#### AIM OF THE TASK:
Transcribe only the lines in the data below falling between the line with "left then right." and the line with "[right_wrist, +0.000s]", including those two lines, and leave out any picture.

··· RECORDS FOR THE TASK ···

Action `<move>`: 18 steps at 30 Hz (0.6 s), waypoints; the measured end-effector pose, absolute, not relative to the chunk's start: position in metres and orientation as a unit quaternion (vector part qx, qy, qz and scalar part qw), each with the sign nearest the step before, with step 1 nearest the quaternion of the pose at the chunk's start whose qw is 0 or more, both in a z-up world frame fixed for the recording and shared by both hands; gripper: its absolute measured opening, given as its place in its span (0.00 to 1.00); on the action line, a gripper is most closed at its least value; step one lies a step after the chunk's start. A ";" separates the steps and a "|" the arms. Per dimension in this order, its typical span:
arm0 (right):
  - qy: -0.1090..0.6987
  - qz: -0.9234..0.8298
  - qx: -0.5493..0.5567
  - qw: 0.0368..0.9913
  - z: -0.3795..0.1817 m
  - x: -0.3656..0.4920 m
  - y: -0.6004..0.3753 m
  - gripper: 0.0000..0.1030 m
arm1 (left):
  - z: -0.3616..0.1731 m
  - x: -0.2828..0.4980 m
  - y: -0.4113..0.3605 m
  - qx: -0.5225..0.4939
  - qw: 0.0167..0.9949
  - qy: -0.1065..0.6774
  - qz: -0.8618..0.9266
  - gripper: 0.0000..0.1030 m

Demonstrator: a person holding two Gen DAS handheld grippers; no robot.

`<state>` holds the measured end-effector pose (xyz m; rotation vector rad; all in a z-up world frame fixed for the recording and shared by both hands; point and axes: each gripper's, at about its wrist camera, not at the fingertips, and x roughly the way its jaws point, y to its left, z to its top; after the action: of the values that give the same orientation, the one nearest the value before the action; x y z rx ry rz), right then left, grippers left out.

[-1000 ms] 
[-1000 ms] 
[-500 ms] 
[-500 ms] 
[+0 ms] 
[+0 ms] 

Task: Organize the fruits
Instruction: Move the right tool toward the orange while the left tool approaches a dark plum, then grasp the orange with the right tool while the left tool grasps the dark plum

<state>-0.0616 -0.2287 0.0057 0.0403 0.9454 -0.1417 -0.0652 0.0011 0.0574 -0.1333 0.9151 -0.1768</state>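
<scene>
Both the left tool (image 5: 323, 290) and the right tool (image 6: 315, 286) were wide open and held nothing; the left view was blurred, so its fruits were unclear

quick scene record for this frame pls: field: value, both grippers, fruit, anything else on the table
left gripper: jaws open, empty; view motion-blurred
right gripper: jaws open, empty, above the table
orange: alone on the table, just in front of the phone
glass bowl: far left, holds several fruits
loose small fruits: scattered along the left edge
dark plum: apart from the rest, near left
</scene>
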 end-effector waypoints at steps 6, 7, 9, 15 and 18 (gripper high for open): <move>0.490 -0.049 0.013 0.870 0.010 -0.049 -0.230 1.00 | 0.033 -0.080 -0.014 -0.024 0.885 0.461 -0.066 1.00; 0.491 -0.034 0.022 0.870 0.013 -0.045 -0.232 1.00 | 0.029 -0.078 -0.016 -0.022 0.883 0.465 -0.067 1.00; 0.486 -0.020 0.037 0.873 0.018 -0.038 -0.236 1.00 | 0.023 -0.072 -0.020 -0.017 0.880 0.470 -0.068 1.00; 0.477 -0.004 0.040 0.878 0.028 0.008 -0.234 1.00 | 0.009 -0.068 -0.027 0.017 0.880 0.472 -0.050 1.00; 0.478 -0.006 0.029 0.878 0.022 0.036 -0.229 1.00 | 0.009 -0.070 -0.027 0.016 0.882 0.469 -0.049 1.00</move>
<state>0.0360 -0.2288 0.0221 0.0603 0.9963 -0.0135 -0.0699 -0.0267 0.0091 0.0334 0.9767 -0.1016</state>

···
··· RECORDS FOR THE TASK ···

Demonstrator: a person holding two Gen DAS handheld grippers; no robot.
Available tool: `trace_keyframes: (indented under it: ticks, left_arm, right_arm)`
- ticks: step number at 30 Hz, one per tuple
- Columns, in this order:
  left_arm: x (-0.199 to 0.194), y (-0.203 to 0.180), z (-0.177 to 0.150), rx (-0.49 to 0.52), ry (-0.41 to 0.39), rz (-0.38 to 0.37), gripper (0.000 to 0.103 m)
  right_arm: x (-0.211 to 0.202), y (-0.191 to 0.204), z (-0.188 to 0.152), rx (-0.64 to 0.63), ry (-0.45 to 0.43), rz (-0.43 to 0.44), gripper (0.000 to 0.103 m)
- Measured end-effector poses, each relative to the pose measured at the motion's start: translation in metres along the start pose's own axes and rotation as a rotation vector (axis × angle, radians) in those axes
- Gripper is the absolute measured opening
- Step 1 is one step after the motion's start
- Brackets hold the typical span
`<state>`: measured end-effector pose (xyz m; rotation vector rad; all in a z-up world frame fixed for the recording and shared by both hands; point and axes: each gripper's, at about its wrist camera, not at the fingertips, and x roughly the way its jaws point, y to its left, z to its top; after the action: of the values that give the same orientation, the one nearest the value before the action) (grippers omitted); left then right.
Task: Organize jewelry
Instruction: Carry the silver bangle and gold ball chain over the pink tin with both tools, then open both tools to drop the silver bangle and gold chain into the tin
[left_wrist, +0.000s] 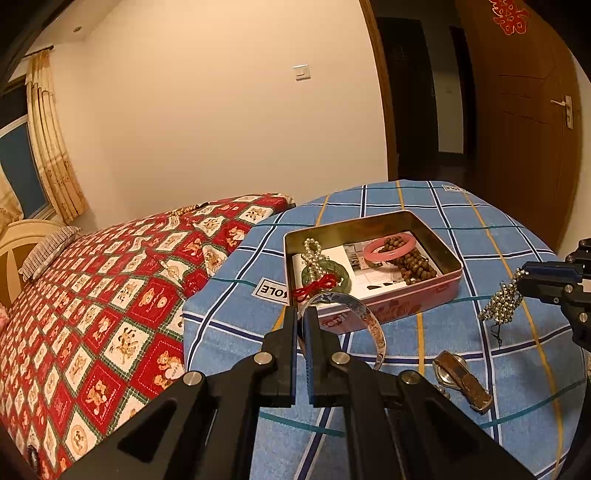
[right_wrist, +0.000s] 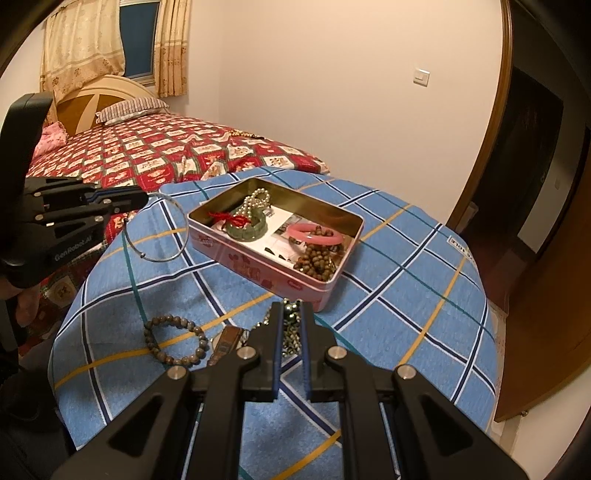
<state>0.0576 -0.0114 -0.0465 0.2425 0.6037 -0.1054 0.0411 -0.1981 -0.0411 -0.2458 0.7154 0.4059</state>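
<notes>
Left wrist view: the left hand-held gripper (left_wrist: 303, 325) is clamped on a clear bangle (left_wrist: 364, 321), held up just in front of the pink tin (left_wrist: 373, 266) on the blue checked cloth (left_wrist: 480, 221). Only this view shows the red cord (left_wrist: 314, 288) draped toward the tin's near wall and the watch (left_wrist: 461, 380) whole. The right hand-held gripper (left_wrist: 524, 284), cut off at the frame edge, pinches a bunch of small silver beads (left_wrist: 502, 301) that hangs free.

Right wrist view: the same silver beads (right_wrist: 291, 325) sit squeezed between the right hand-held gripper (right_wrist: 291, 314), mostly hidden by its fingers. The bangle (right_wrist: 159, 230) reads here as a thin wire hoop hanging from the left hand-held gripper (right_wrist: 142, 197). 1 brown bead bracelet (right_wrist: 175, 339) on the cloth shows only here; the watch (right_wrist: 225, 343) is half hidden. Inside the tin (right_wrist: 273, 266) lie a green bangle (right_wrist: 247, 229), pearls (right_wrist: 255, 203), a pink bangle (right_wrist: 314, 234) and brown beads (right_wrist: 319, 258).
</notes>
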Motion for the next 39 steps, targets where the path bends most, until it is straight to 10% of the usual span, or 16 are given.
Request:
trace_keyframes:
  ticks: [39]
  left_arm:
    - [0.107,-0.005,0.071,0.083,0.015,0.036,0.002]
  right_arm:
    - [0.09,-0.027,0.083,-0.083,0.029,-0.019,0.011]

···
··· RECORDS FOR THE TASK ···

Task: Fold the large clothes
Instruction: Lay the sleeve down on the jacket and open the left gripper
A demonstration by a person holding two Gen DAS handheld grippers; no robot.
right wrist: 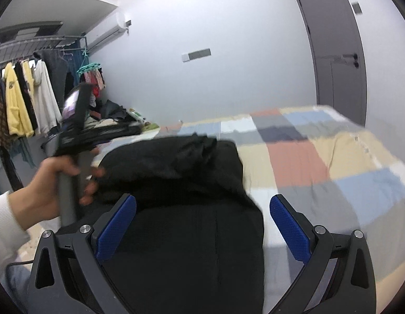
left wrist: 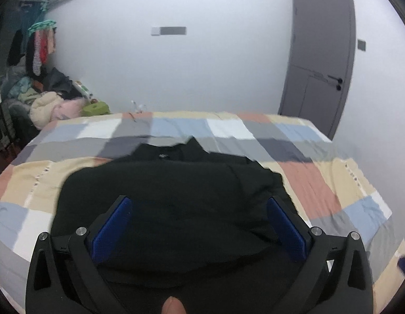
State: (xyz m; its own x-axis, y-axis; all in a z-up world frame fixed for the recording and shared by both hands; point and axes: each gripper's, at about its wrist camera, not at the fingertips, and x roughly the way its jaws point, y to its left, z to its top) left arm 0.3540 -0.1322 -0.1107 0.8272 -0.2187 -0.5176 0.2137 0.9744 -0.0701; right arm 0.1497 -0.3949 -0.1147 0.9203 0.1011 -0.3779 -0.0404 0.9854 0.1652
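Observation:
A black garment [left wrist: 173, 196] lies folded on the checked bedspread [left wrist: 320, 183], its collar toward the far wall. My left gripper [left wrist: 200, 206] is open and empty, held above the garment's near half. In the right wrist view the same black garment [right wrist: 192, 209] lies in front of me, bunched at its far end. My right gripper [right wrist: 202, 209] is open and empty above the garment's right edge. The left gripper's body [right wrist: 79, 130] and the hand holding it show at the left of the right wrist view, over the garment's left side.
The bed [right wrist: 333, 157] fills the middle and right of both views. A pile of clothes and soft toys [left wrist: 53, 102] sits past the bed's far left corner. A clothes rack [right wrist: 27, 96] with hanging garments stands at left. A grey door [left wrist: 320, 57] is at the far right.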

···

#### ANSWER FOR THIS EXERCISE:
`<state>`: measured end-effector pose (xyz m; rotation vector rad; all in a z-up world frame fixed for the recording and shared by both hands; point and axes: each gripper's, at about its wrist camera, not at the fingertips, and x roughly the way its jaws point, y to its left, z to its top; after the action: of the values that give the same orientation, the one nearest the value before the action) (grippers omitted); left then right.
Task: Organize jewelry
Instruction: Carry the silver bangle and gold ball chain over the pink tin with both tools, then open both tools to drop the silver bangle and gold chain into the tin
[left_wrist, +0.000s] 
[right_wrist, +0.000s] 

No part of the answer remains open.